• _WORK TASK_: Only lines holding the string "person" are wanted; copy each one from the material.

• _DATA_:

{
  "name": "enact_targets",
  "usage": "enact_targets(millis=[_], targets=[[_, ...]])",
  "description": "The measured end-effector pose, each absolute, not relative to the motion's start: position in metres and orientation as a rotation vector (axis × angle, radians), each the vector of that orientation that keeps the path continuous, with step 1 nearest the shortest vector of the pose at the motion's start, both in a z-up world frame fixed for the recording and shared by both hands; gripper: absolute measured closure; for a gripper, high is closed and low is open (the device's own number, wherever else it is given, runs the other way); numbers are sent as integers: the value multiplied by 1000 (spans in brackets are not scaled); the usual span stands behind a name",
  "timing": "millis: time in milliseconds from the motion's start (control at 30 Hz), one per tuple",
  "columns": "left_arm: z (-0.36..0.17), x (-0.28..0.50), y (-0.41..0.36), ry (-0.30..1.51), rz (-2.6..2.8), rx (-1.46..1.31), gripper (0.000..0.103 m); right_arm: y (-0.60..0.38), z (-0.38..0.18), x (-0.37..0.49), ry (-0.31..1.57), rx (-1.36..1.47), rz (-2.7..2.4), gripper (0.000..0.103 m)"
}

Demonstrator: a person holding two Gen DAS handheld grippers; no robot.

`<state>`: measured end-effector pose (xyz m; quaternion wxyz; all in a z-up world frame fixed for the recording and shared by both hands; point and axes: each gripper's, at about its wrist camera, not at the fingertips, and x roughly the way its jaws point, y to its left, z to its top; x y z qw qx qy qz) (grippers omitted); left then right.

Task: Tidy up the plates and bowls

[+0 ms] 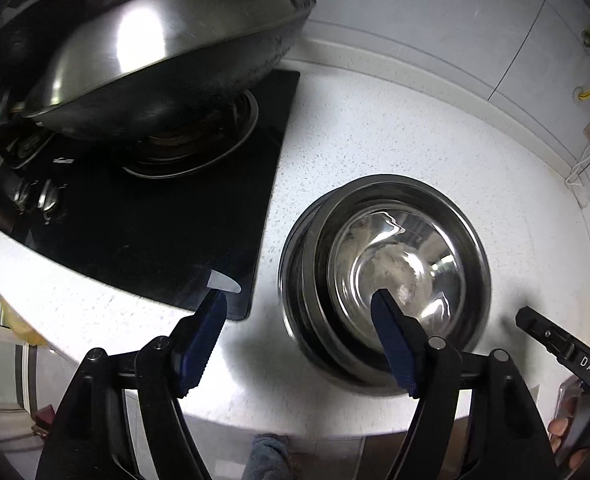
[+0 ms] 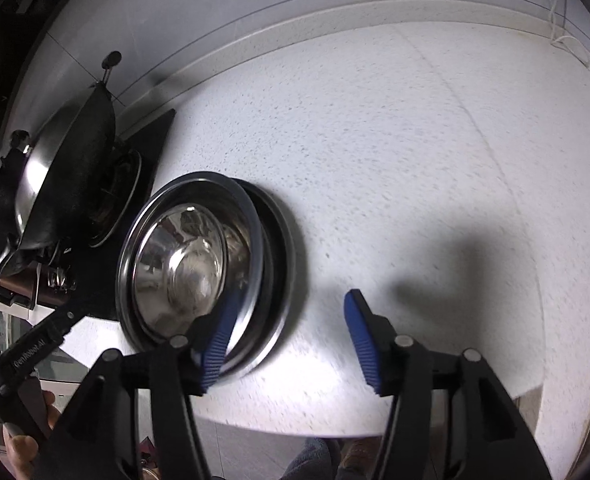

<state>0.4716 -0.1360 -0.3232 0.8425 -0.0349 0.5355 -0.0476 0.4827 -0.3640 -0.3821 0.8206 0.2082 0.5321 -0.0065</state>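
Nested stack of shiny steel bowls (image 1: 387, 276) on the white speckled table (image 1: 375, 140).
From the open, empty left gripper (image 1: 299, 312) it is seen at one o'clock; from the open, empty right gripper (image 2: 291, 320), at ten o'clock.

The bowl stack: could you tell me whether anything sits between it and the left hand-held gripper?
Nothing visible does. The left hand-held gripper is open just above the bowl stack, one finger already over the top bowl, the other over the counter near the stove.
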Motion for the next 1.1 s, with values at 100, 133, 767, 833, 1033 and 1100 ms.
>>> enact_targets(millis=[100, 133, 767, 833, 1033, 1100], targets=[[-310, 449, -133, 1106, -95, -70, 34, -369, -375, 460, 1114, 448, -25, 48], [-305, 441, -132, 1095, -90, -65, 34, -371, -372, 452, 1108, 447, -30, 48], [-156, 304, -88, 629, -82, 53, 33, -344, -233, 300, 651, 439, -132, 48], [-142, 287, -79, 569, -99, 57, 31, -325, -208, 271, 552, 434, -149, 48], [-107, 233, -55, 393, -171, 81, 18, -273, -166, 209, 409, 357, -217, 48], [-98, 215, -48, 355, -191, 87, 17, -260, -159, 192, 387, 338, -228, 48]])
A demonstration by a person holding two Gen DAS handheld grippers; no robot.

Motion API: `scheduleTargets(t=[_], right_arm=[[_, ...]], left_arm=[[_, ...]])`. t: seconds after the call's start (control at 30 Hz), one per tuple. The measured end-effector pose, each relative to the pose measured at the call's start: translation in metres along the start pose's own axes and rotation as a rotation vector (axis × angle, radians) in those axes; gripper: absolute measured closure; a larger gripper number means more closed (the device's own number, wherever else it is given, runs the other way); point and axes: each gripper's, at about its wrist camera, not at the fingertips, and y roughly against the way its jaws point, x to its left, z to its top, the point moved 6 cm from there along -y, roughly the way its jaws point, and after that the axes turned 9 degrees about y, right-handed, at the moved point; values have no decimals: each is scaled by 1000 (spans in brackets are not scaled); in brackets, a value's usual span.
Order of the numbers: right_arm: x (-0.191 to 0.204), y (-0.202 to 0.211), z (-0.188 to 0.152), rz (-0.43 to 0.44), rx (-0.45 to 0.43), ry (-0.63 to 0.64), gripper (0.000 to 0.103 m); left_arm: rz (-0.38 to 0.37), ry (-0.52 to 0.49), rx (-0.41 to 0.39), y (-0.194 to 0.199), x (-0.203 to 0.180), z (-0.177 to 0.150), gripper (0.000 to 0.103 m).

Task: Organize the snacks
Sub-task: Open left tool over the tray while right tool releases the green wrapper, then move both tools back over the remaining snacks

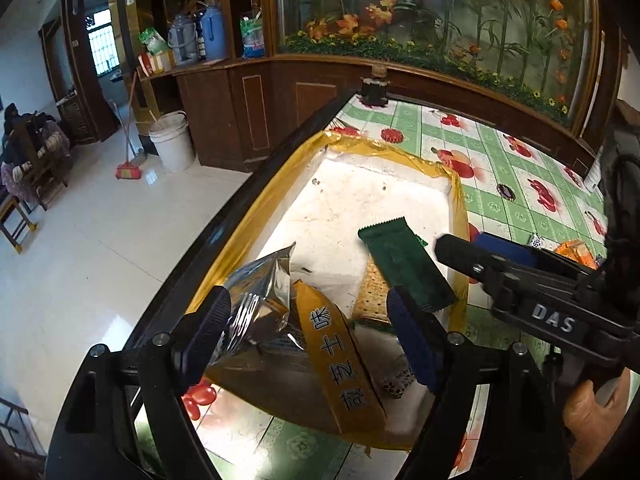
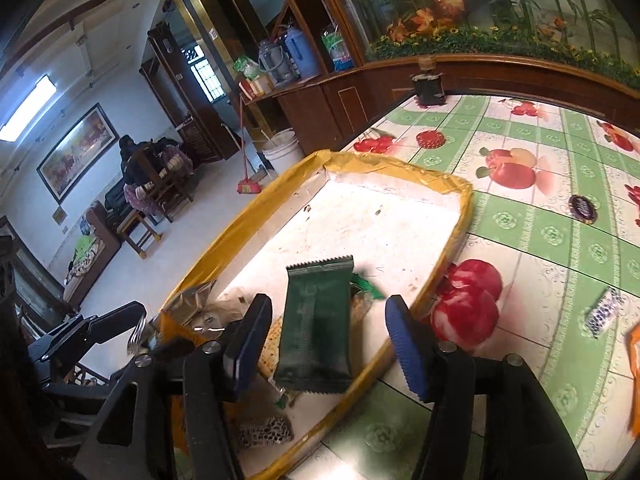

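A white tray [image 1: 360, 196] with a yellow taped rim sits at the table's left edge. In it lie a silver bag [image 1: 256, 300], a yellow packet [image 1: 340, 364] with printed characters and a dark green packet [image 1: 404, 268]. My left gripper [image 1: 308, 340] is open over the silver and yellow packets, holding nothing. My right gripper [image 2: 324, 344] is open, its fingers apart on either side of the green packet [image 2: 316, 328], which rests tilted over other snacks in the tray [image 2: 400, 216]. The right gripper also shows in the left wrist view [image 1: 480, 248].
The table wears a green and white fruit-print cloth [image 2: 540, 232]. On it lie a small dark oval sweet [image 2: 581, 208], a patterned wrapper [image 2: 604, 312] and an orange packet [image 2: 634, 380]. A dark jar [image 2: 429, 88] stands at the far edge. Wooden cabinets are behind.
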Motion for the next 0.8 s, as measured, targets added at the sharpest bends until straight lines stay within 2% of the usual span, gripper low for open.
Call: scheduleTargets(t=[0.17,0.8], right_arm=[[-11,34,-14,-30,-35,-27,34],[-55,151,-100,-181,-79,-135,30]], left_arm=[[7,-22,-44,18,-9,-1,21],[-46,-110,-99,66,-56,-15,21]])
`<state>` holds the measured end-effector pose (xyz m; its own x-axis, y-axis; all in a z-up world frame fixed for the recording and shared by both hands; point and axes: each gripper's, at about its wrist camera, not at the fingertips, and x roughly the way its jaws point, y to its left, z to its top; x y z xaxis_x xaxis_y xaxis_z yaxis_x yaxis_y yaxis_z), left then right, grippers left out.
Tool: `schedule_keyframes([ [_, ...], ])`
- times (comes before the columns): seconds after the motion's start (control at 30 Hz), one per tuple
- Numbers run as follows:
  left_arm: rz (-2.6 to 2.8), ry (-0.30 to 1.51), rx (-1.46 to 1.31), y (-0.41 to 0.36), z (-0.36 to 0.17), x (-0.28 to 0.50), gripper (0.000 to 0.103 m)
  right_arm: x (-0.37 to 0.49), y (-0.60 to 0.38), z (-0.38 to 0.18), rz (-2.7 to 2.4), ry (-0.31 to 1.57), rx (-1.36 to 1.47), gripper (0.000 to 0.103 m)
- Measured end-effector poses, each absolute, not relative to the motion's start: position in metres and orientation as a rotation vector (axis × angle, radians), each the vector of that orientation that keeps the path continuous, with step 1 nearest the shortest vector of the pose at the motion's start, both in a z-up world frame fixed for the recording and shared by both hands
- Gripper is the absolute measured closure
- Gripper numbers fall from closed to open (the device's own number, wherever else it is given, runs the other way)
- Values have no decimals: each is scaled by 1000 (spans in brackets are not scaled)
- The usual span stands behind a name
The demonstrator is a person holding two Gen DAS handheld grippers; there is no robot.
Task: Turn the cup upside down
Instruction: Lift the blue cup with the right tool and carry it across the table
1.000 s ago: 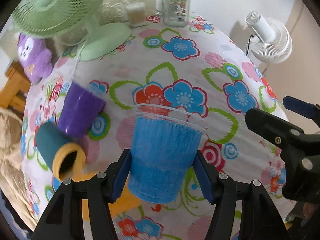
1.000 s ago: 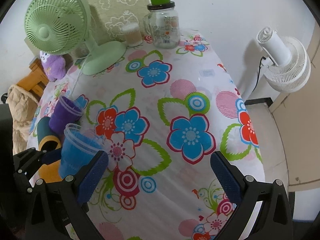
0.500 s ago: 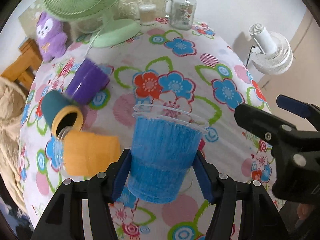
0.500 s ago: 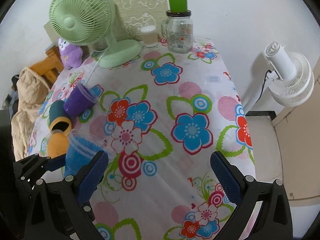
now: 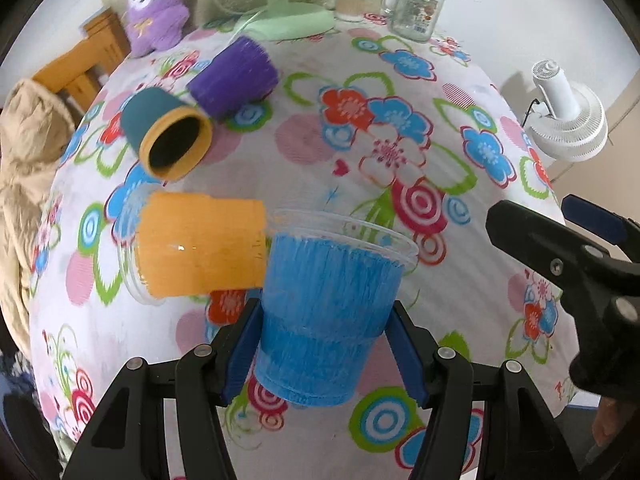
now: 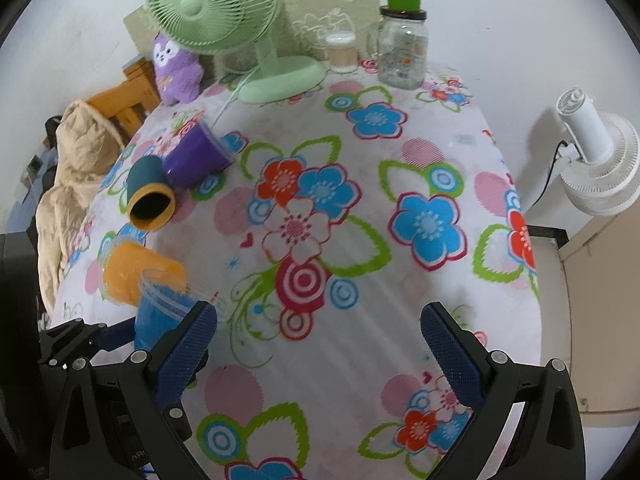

• _THE COMPLETED TASK_:
Demonstrator: a person holding two Gen DAS handheld grippers; no robot.
A demonstration by a person holding two Gen DAS handheld grippers; no robot.
The demonstrator is a person holding two Gen DAS handheld grippers; there is no robot.

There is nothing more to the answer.